WORK REQUIRED —
Every line of the material below needs to be written out exactly, please.

Start of Block

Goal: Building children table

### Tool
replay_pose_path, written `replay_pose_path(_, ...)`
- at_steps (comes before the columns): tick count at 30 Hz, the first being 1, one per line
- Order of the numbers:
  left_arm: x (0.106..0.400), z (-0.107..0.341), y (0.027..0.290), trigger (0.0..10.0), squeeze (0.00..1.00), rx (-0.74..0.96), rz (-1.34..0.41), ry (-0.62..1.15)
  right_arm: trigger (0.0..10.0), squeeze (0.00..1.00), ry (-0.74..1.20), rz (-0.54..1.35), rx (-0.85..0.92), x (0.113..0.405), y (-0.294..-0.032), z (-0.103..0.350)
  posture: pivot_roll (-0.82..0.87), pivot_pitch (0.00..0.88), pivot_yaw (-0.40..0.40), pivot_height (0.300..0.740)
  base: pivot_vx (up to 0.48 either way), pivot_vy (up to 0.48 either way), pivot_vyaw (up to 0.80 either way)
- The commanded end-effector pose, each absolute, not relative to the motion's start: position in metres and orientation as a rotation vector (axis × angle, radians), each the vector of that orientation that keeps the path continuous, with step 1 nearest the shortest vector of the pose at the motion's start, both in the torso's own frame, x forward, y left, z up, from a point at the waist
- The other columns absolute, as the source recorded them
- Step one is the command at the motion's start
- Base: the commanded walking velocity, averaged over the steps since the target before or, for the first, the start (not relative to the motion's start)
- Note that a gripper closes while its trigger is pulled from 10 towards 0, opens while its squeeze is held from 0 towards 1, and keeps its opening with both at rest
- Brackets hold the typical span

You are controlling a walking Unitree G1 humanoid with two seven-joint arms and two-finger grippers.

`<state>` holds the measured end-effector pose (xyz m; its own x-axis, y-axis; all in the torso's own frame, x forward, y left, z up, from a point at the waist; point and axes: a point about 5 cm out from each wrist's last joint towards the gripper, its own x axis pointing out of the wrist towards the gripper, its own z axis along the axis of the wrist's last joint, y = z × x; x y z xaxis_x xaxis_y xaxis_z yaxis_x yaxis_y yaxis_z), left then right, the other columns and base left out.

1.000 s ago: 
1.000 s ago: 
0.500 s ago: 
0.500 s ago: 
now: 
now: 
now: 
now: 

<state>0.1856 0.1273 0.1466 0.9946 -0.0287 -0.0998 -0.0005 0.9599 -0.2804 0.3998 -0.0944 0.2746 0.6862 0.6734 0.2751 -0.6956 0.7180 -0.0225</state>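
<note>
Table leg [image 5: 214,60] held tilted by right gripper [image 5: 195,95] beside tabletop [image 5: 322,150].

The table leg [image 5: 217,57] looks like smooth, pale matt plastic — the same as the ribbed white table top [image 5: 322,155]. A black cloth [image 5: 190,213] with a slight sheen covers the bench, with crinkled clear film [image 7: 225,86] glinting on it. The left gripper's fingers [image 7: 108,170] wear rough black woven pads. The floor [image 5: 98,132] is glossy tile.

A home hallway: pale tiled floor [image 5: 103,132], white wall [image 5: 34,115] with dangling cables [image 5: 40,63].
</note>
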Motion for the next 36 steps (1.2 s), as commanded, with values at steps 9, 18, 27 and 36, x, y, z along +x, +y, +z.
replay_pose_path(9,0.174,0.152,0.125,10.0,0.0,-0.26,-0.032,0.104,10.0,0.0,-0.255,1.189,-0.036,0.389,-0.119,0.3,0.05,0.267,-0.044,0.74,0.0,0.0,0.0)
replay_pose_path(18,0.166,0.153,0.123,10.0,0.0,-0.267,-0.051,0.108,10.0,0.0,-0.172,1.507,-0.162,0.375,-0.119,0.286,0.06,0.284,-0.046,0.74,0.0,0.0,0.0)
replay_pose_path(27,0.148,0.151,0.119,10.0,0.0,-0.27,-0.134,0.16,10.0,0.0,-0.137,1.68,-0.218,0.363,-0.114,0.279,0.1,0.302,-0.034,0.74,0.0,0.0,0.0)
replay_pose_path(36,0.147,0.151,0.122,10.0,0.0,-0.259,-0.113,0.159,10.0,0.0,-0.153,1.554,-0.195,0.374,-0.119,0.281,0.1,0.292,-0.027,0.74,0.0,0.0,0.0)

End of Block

SOLUTION —
Goal: Building children table

### Tool
replay_pose_path, written `replay_pose_path(_, ...)`
- at_steps (comes before the columns): tick count at 30 Hz, the first being 1, one per line
- Order of the numbers:
  left_arm: x (0.106..0.400), z (-0.107..0.341), y (0.027..0.290), trigger (0.0..10.0), squeeze (0.00..1.00), rx (-0.74..0.96), rz (-1.34..0.41), ry (-0.62..1.15)
  right_arm: trigger (0.0..10.0), squeeze (0.00..1.00), ry (-0.74..1.20), rz (-0.54..1.35), rx (-0.85..0.92), x (0.113..0.405), y (-0.294..-0.032), z (-0.103..0.350)
  posture: pivot_roll (-0.82..0.87), pivot_pitch (0.00..0.88), pivot_yaw (-0.40..0.40), pivot_height (0.300..0.740)
  base: pivot_vx (up to 0.48 either way), pivot_vy (up to 0.48 either way), pivot_vyaw (up to 0.80 either way)
- The commanded end-effector pose, each absolute, not relative to the motion's start: position in metres and orientation as a rotation vector (axis × angle, radians), each the vector of that orientation that keeps the path continuous, with step 1 nearest the shortest vector of the pose at the motion's start, both in the torso's own frame, x forward, y left, z up, from a point at the waist
- The other columns absolute, as the source recorded them
- Step one is the command at the motion's start
- Base: the commanded walking velocity, averaged over the steps since the target before or, for the first, the start (not relative to the motion's start)
- Note that a gripper closes while its trigger is pulled from 10 towards 0, opens while its squeeze is held from 0 towards 1, and keeps its opening with both at rest
- Brackets hold the typical span

You are controlling a walking Unitree G1 humanoid with two seven-joint arms and two-finger grippers.

`<state>` holds the measured end-effector pose (xyz m; its own x-axis, y-axis; all in the torso's own frame, x forward, y left, z up, from a point at the waist; point and axes: a point about 5 cm out from each wrist's last joint towards the gripper, its own x axis pointing out of the wrist towards the gripper, its own z axis along the axis of the wrist's last joint, y = z × x; x y z xaxis_x xaxis_y xaxis_z yaxis_x yaxis_y yaxis_z), left then right, the other columns and base left out.

1.000 s ago: 
1.000 s ago: 
0.500 s ago: 
0.500 s ago: 
now: 
now: 
now: 
now: 

<state>0.1856 0.1273 0.1466 0.9946 -0.0287 -0.0998 -0.0005 0.9599 -0.2804 0.3998 -0.0944 0.2746 0.6862 0.6734 0.2751 -0.6956 0.7180 -0.0225</state>
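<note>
Table leg [image 5: 214,60] held tilted by right gripper [image 5: 195,95] beside tabletop [image 5: 322,150].

The table leg [image 5: 217,57] looks like smooth, pale matt plastic — the same as the ribbed white table top [image 5: 322,155]. A black cloth [image 5: 190,213] with a slight sheen covers the bench, with crinkled clear film [image 7: 225,86] glinting on it. The left gripper's fingers [image 7: 108,170] wear rough black woven pads. The floor [image 5: 98,132] is glossy tile.

A home hallway: pale tiled floor [image 5: 103,132], white wall [image 5: 34,115] with dangling cables [image 5: 40,63].
</note>
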Motion for the next 36 steps (1.2 s), as commanded, with values at steps 9, 18, 27 and 36, x, y, z along +x, +y, +z.
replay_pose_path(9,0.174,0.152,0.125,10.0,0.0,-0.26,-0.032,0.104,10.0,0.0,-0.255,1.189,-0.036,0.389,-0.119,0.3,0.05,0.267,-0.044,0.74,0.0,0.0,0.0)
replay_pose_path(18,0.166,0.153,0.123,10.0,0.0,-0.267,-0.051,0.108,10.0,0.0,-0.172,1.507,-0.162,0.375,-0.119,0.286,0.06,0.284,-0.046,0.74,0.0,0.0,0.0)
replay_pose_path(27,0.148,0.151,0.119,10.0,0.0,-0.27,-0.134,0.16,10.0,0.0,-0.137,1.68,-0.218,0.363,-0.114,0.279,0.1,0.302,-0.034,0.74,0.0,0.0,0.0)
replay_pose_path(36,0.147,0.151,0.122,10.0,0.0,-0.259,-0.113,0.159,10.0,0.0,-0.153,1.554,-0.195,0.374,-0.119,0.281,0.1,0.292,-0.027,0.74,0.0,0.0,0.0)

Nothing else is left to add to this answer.